Peu importe… Les Sénégalais semblaient filer vers le deuxième huitième de finale de leur histoire, comme en 2002, mais le match a basculé, 650 km en aval sur la Volga…
À l’heure de jeu, le stade s’est mis à vrombir comme un moteur de Tupolev: à Volgograd, la Pologne venait de marquer, qualifiant virtuellement la Colombie à la différence de buts (+2 contre 0).
La clameur a revigoré les hommes de José Pekerman. Après une première frappe contrée de Muriel (65e), puis une percée du Sévillan bouchée par Ndiaye, sorti au pied (67e), la Colombie a trouvé la faille. Le Barcelonais Mina a décoché une puissante tête piquée sur corner pour son deuxième but du tournoi, libérant les 30 000 Colombiens assis en tribune.

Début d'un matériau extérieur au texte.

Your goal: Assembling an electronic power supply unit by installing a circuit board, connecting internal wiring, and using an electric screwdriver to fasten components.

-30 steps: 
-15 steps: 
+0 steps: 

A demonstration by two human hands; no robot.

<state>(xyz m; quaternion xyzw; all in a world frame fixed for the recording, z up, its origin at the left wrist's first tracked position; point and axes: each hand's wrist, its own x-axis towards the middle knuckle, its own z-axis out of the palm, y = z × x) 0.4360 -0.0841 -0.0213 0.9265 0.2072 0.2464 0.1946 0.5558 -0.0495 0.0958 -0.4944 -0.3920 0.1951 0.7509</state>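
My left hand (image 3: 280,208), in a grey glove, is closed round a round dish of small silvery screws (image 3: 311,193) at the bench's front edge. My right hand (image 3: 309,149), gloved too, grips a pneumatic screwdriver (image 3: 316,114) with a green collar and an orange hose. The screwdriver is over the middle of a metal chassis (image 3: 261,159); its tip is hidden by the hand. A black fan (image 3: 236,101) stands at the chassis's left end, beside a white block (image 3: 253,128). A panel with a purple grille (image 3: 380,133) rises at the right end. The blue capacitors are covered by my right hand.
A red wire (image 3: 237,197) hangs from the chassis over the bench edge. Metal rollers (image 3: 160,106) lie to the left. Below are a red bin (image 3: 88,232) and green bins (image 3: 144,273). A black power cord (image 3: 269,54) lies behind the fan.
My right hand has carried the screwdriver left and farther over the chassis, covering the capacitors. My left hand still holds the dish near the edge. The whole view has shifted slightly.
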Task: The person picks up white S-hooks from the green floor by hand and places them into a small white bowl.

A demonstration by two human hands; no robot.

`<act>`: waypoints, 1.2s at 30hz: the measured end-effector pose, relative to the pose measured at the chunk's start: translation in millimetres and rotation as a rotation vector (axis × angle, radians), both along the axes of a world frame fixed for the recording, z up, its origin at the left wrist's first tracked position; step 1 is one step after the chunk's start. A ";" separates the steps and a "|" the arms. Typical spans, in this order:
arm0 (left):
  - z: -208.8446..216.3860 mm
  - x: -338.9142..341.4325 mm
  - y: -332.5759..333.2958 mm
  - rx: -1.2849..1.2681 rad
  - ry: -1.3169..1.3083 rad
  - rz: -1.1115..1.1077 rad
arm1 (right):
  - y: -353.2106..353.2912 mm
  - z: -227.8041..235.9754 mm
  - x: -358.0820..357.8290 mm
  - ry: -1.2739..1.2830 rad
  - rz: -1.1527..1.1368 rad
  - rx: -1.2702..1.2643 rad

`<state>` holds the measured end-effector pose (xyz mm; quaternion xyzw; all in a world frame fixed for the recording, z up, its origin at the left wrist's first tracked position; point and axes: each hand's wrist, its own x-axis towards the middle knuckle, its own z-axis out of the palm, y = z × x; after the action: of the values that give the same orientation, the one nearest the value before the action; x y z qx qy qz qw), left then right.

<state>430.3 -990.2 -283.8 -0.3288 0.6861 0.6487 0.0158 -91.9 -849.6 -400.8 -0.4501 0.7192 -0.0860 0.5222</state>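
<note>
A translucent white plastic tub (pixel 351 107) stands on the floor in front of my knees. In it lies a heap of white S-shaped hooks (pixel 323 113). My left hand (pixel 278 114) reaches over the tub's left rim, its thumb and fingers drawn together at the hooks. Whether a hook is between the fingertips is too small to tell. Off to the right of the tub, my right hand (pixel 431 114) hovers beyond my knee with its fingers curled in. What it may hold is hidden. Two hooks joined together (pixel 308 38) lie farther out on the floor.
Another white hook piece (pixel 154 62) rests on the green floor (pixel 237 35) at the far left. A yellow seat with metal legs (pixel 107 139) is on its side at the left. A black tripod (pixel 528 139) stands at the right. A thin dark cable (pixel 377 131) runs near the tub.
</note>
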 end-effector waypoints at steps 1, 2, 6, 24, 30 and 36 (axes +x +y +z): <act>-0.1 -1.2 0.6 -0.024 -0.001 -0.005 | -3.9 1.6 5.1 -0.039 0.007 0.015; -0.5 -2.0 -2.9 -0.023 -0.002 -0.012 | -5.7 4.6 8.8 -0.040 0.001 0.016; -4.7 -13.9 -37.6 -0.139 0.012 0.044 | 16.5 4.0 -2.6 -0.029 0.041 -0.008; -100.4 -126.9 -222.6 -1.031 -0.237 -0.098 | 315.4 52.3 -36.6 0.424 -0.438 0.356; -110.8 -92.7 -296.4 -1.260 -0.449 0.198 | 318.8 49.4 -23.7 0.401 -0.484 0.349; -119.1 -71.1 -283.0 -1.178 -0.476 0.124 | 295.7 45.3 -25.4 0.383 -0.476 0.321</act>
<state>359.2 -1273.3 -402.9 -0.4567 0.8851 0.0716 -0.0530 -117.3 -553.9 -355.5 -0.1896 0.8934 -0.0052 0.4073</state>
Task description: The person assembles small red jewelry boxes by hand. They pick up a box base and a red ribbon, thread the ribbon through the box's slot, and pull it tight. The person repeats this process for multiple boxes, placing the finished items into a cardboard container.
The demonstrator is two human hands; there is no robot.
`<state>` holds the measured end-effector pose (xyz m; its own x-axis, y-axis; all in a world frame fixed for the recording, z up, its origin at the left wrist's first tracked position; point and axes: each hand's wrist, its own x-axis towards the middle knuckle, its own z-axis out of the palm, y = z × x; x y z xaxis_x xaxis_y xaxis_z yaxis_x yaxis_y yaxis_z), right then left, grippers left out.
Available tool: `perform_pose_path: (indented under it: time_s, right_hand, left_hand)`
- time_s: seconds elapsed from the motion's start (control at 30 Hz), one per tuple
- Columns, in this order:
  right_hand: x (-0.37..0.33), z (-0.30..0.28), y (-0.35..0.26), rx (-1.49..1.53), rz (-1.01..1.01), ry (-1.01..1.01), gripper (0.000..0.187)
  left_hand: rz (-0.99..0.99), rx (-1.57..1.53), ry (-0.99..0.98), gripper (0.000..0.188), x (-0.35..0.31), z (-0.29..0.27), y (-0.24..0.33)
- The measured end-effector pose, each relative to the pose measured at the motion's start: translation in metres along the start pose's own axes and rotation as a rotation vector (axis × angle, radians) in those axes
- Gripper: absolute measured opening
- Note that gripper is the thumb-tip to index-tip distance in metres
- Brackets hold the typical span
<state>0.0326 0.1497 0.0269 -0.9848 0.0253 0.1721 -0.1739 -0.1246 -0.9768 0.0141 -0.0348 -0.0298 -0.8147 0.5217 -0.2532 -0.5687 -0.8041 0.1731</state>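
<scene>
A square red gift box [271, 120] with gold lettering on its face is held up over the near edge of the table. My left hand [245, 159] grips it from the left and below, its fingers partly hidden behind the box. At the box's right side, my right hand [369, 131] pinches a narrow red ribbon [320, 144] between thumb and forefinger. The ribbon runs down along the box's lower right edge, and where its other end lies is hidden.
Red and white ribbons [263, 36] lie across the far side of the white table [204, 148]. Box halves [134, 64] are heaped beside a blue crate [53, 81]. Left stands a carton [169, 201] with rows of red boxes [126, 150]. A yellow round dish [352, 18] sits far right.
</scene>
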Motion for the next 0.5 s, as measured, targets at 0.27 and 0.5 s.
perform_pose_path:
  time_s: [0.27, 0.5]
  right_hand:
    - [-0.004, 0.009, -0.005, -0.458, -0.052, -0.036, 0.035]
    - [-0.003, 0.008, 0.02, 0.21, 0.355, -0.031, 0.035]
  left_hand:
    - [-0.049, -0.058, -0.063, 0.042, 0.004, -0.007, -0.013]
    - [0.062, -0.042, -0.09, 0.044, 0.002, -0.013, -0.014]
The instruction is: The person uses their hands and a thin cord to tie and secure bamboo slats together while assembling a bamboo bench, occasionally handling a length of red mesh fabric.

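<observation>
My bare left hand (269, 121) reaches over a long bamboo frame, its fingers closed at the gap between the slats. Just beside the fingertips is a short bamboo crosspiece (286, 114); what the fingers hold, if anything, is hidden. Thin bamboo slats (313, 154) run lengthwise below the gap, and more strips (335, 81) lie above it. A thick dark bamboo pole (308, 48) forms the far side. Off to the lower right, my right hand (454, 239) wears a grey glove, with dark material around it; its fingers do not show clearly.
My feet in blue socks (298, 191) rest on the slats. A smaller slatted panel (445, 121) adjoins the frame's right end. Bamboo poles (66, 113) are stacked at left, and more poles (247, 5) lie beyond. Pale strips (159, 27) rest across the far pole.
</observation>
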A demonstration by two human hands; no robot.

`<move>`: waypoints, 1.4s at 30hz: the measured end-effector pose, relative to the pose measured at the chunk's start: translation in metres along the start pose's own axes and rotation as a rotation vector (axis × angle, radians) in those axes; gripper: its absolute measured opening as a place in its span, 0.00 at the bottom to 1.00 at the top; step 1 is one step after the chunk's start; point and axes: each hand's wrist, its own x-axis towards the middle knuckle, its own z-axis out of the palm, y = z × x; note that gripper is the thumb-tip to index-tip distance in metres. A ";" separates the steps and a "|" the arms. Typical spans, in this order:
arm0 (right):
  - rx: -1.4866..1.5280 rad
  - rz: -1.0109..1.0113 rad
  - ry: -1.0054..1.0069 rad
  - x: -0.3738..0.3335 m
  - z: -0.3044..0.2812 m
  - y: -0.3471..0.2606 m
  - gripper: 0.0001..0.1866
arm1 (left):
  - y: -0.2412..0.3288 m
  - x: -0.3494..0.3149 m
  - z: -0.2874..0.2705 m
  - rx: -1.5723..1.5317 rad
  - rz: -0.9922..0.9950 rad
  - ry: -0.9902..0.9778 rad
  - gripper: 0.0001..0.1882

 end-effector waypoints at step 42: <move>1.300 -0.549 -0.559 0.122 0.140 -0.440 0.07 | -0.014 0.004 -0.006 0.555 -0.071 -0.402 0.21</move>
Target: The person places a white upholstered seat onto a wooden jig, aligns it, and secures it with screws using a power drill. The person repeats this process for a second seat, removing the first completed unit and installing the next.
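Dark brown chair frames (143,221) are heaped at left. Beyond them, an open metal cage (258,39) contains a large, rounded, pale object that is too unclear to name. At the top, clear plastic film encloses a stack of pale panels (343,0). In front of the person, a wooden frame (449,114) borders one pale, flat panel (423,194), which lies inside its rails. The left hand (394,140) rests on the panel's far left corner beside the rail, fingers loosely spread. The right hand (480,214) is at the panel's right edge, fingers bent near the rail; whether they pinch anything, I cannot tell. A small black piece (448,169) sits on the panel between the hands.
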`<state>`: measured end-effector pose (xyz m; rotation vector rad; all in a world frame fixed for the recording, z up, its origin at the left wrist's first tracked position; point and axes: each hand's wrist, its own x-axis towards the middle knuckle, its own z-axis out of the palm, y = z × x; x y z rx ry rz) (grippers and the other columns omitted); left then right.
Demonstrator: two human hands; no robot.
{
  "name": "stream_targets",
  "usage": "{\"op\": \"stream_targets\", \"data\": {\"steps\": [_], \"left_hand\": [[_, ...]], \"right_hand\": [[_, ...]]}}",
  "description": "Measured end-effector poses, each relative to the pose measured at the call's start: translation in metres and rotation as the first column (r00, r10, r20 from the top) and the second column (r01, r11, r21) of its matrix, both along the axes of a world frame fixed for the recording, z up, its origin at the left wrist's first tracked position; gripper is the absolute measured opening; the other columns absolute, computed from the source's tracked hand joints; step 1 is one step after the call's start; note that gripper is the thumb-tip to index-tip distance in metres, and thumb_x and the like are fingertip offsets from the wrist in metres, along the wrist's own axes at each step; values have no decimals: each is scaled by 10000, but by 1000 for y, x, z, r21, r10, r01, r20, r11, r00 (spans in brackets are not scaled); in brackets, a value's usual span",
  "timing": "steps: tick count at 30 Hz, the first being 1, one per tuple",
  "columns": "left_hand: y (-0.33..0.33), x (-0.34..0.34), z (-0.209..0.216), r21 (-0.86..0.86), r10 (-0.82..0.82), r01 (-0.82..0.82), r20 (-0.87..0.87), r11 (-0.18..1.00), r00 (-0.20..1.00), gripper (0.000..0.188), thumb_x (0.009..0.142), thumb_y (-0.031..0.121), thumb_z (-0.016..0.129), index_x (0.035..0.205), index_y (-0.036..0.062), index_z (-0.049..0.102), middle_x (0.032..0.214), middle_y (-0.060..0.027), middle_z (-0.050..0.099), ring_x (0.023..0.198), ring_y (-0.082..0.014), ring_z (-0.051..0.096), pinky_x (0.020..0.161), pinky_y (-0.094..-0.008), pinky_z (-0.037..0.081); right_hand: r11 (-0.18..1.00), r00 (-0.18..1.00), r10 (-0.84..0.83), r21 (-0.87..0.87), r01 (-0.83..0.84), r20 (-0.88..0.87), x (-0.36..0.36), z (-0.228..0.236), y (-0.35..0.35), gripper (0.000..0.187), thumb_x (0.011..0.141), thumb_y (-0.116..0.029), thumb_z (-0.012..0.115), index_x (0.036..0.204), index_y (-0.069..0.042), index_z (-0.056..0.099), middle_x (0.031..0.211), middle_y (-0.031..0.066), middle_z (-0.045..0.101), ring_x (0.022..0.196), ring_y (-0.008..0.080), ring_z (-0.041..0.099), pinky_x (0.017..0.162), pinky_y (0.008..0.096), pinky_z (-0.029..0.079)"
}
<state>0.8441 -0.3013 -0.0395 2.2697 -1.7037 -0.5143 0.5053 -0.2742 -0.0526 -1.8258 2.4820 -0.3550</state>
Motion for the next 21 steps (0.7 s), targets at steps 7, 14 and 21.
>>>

Les Lions sénégalais ont jeté toute leur énergie dans la bataille, mais Mbaye Niang a buté sur David Ospina (77e), également fiable sur une tête de Mané dans la minute suivante.
Les tam-tam de l’Afrique ne résonneront pas en huitièmes de finale…
Le Japon en huitièmes de finale malgré sa défaite
Volgograd, Russie | Le Japon a pris jeudi le train des huitièmes de finale du Mondial 2018 malgré sa défaite de 1-0 contre la Pologne grâce à la victoire de 1-0 de la Colombie qui élimine le Sénégal.

Derrière les Cafeteros premiers avec six points, les Samurai Blue ont doublé les Lions de la Teranga (égalité parfaite à 4 points chacun) grâce à un plus petit nombre de cartons jaunes (4 contre 6).
Premiers avant la dernière journée, ils ont été virtuellement troisièmes durant une vingtaine de minutes, jusqu’au but du Colombien Yerry Mina, à plus de 800 kilomètres de Volgograd, qui les a remis sur les rails de la qualification.
Leur joie au moment du coup de sifflet final de Sénégal-Colombie et les poings levés au ciel ont succédé à deux longues minutes d’attente où leurs visages étaient impassibles, tant le boulet d’une deuxième élimination consécutive est passé très près.
Le Japon, dernier représentant de la zone Asie encore en course, disputera donc son troisième huitième de finale en six participations, son dernier remontant à 2010. Reste désormais à dépasser ce cap, après deux échecs contre la Turquie en 2002 et le Paraguay en 2010.
La Pologne, qui n’avait plus rien à jouer, a au moins sauvé l’honneur: l’équipe de Robert Lewandowski a évité l’humiliation de devenir la première sélection polonaise à quitter une Coupe du monde sans aucune victoire, depuis l’instauration du système de poules en 1950.
Les Samurai Blue n’avaient besoin que d’un point pour se qualifier. Ils n’ont jamais semblé jouer pour en engranger plus, dans un match sans rythme, joué sous une chaleur accablante (37°C).
Le manque de repères entre attaquants japonais a pesé sur le rythme émollient de la rencontre, le sélectionneur Akira Nishino ayant décidé de laisser sur le banc les quatre joueurs qui animaient l’attaque depuis le début du tournoi, dont la star Shinji Kagawa.
Cet étonnant choix a failli tourner au hara-kiri, quand une action éclair polonaise – un coup franc de Rafal Kurzawa catapulté dans les buts par Jan Bedarek (59e) – venait d’un coup assombrir leur ciel.
Le Japon, assommé, a alors vécu la dernière demi-heure dans l’angoisse… Jusqu’au coup de pouce colombien.